Write out each line of the material again, word for word.

Start of Provided data

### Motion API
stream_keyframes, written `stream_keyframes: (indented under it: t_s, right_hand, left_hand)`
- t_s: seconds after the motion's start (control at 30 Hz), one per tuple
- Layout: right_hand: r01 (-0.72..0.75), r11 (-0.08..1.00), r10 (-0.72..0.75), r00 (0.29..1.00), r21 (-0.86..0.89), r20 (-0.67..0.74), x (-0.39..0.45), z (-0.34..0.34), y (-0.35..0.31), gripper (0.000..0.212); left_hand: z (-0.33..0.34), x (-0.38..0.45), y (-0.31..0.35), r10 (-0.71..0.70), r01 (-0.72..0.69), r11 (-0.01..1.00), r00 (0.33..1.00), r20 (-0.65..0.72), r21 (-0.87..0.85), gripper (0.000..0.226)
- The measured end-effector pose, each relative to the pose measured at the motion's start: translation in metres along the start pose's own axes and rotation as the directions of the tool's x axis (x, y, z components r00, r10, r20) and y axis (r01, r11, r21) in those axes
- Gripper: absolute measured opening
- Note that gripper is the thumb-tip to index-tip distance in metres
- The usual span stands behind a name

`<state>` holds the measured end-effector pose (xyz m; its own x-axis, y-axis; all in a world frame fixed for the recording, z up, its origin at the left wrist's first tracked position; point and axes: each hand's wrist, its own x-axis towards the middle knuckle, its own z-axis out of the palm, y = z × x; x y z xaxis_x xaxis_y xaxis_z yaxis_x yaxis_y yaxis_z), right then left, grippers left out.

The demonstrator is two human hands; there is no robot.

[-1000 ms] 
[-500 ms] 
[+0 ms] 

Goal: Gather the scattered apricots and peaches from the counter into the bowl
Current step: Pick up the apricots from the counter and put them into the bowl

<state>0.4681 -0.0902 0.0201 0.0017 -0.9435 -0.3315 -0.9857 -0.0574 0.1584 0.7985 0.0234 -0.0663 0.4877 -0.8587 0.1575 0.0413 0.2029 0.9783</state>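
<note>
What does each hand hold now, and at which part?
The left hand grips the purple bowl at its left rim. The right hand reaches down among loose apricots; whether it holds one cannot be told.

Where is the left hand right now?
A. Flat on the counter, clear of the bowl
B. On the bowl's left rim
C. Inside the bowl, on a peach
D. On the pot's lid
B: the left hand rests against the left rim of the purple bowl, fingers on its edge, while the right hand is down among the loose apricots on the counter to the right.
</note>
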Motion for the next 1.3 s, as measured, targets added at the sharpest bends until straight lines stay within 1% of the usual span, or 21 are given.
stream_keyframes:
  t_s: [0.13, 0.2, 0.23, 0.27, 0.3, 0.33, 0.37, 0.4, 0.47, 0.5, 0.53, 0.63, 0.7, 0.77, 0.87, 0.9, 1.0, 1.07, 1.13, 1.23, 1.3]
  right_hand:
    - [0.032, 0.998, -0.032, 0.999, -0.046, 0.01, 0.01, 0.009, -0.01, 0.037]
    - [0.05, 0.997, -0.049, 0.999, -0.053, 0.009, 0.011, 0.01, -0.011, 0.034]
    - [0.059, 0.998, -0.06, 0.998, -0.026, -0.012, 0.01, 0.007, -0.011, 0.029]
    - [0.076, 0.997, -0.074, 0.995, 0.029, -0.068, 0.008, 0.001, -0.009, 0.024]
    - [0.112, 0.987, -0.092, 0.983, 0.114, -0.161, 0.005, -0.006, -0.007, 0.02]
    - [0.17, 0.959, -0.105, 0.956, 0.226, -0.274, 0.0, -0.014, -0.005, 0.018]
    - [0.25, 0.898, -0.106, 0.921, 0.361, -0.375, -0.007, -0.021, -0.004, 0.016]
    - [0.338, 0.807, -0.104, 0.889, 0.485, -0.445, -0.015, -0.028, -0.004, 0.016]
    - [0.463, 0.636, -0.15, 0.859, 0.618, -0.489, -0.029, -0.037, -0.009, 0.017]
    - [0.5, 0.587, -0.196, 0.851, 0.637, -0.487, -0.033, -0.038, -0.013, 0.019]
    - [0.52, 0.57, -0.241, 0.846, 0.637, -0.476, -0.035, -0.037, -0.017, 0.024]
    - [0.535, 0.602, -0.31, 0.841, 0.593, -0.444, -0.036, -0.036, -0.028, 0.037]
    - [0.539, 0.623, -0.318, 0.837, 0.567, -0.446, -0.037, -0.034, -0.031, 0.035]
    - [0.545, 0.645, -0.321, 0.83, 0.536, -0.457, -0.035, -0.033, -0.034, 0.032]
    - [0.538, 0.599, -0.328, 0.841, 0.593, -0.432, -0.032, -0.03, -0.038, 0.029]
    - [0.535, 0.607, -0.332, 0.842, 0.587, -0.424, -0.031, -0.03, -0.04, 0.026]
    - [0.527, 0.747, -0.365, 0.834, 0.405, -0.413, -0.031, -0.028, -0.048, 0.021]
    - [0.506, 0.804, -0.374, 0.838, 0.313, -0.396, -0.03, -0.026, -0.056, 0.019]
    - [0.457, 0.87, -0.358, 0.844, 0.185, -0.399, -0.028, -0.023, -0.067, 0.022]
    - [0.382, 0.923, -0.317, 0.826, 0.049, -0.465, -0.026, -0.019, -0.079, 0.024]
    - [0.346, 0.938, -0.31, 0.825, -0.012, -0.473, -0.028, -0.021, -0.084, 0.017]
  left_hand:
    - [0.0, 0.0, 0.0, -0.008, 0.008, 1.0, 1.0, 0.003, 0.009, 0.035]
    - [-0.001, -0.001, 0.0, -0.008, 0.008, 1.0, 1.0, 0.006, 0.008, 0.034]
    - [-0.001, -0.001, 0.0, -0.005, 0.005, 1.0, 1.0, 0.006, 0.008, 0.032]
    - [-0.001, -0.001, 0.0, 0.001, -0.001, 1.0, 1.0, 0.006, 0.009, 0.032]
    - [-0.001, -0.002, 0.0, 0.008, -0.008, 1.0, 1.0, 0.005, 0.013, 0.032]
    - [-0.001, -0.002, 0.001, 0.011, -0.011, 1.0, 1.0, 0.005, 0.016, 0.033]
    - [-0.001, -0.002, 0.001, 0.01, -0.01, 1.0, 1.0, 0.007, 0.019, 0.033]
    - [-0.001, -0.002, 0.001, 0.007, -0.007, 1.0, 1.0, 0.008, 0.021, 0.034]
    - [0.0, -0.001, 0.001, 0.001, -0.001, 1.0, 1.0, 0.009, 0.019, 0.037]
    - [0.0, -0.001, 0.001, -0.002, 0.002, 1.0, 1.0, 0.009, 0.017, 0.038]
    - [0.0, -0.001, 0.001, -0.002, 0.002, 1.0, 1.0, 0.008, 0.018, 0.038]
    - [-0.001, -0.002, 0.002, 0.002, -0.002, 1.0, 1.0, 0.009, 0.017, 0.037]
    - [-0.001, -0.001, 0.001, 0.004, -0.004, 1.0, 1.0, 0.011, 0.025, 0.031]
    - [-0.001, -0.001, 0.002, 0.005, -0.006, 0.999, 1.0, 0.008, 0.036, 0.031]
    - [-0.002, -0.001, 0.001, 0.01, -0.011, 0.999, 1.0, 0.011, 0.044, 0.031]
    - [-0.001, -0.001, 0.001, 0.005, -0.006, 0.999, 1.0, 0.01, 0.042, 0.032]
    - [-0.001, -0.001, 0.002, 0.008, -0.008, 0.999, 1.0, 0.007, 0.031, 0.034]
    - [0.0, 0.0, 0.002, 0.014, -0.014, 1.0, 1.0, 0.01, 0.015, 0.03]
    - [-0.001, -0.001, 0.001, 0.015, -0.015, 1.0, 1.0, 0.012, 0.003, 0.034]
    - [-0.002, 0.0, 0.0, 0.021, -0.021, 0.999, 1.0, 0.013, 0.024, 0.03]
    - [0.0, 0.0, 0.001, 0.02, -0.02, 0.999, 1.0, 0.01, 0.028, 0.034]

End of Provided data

* Answer section
### Motion API
stream_keyframes, written `stream_keyframes: (indented under it: t_s, right_hand, left_hand)`
- t_s: seconds after the motion's start (control at 30 Hz), one per tuple
- Layout: right_hand: r01 (-0.72..0.75), r11 (-0.08..1.00), r10 (-0.72..0.75), r00 (0.29..1.00), r21 (-0.86..0.89), r20 (-0.67..0.74), x (-0.39..0.45), z (-0.34..0.34), y (-0.35..0.31), gripper (0.000..0.212); left_hand: z (-0.33..0.34), x (-0.38..0.45), y (-0.31..0.35), r10 (-0.71..0.70), r01 (-0.72..0.69), r11 (-0.01..1.00), r00 (0.33..1.00), r20 (-0.65..0.72), r21 (-0.87..0.85), gripper (0.000..0.226)
- The measured end-effector pose, each relative to the pose measured at the motion's start: translation in metres along the start pose's own axes and rotation as the directions of the tool's x axis (x, y, z components r00, r10, r20) and y axis (r01, r11, r21) in those axes
- Gripper: absolute measured opening
- Note that gripper is the thumb-tip to index-tip distance in metres
- The usual span stands behind a name

`<state>` holds the measured end-effector pose (xyz m; its own x-axis, y-axis; all in a world frame fixed for the recording, z up, its origin at the left wrist's first tracked position; point and axes: each hand's wrist, its own x-axis towards the middle knuckle, its own z-axis out of the palm, y = z × x; x y z xaxis_x xaxis_y xaxis_z yaxis_x yaxis_y yaxis_z), right then left, grippers left out.

The demonstrator is two human hands; there is no robot.

[-1000 ms] 
[-500 ms] 
[+0 ms] 

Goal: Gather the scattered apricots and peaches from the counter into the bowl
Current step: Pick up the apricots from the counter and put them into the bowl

<state>0.4681 -0.0902 0.0201 0.0017 -0.9435 -0.3315 -0.9857 -0.0574 0.1584 0.7985 0.0234 -0.0663 0.4877 -0.8587 0.1575 0.0413 0.2029 0.9783</state>
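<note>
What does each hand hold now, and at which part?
The left hand grips the purple bowl at its left rim. The right hand reaches down among loose apricots; whether it holds one cannot be told.

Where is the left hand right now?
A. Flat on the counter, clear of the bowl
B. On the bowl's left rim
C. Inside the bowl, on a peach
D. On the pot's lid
B: the left hand rests against the left rim of the purple bowl, fingers on its edge, while the right hand is down among the loose apricots on the counter to the right.
</note>
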Motion for the next 1.3 s, as measured, targets added at the sharpest bends until straight lines stay within 1% of the usual span, or 21 are given.
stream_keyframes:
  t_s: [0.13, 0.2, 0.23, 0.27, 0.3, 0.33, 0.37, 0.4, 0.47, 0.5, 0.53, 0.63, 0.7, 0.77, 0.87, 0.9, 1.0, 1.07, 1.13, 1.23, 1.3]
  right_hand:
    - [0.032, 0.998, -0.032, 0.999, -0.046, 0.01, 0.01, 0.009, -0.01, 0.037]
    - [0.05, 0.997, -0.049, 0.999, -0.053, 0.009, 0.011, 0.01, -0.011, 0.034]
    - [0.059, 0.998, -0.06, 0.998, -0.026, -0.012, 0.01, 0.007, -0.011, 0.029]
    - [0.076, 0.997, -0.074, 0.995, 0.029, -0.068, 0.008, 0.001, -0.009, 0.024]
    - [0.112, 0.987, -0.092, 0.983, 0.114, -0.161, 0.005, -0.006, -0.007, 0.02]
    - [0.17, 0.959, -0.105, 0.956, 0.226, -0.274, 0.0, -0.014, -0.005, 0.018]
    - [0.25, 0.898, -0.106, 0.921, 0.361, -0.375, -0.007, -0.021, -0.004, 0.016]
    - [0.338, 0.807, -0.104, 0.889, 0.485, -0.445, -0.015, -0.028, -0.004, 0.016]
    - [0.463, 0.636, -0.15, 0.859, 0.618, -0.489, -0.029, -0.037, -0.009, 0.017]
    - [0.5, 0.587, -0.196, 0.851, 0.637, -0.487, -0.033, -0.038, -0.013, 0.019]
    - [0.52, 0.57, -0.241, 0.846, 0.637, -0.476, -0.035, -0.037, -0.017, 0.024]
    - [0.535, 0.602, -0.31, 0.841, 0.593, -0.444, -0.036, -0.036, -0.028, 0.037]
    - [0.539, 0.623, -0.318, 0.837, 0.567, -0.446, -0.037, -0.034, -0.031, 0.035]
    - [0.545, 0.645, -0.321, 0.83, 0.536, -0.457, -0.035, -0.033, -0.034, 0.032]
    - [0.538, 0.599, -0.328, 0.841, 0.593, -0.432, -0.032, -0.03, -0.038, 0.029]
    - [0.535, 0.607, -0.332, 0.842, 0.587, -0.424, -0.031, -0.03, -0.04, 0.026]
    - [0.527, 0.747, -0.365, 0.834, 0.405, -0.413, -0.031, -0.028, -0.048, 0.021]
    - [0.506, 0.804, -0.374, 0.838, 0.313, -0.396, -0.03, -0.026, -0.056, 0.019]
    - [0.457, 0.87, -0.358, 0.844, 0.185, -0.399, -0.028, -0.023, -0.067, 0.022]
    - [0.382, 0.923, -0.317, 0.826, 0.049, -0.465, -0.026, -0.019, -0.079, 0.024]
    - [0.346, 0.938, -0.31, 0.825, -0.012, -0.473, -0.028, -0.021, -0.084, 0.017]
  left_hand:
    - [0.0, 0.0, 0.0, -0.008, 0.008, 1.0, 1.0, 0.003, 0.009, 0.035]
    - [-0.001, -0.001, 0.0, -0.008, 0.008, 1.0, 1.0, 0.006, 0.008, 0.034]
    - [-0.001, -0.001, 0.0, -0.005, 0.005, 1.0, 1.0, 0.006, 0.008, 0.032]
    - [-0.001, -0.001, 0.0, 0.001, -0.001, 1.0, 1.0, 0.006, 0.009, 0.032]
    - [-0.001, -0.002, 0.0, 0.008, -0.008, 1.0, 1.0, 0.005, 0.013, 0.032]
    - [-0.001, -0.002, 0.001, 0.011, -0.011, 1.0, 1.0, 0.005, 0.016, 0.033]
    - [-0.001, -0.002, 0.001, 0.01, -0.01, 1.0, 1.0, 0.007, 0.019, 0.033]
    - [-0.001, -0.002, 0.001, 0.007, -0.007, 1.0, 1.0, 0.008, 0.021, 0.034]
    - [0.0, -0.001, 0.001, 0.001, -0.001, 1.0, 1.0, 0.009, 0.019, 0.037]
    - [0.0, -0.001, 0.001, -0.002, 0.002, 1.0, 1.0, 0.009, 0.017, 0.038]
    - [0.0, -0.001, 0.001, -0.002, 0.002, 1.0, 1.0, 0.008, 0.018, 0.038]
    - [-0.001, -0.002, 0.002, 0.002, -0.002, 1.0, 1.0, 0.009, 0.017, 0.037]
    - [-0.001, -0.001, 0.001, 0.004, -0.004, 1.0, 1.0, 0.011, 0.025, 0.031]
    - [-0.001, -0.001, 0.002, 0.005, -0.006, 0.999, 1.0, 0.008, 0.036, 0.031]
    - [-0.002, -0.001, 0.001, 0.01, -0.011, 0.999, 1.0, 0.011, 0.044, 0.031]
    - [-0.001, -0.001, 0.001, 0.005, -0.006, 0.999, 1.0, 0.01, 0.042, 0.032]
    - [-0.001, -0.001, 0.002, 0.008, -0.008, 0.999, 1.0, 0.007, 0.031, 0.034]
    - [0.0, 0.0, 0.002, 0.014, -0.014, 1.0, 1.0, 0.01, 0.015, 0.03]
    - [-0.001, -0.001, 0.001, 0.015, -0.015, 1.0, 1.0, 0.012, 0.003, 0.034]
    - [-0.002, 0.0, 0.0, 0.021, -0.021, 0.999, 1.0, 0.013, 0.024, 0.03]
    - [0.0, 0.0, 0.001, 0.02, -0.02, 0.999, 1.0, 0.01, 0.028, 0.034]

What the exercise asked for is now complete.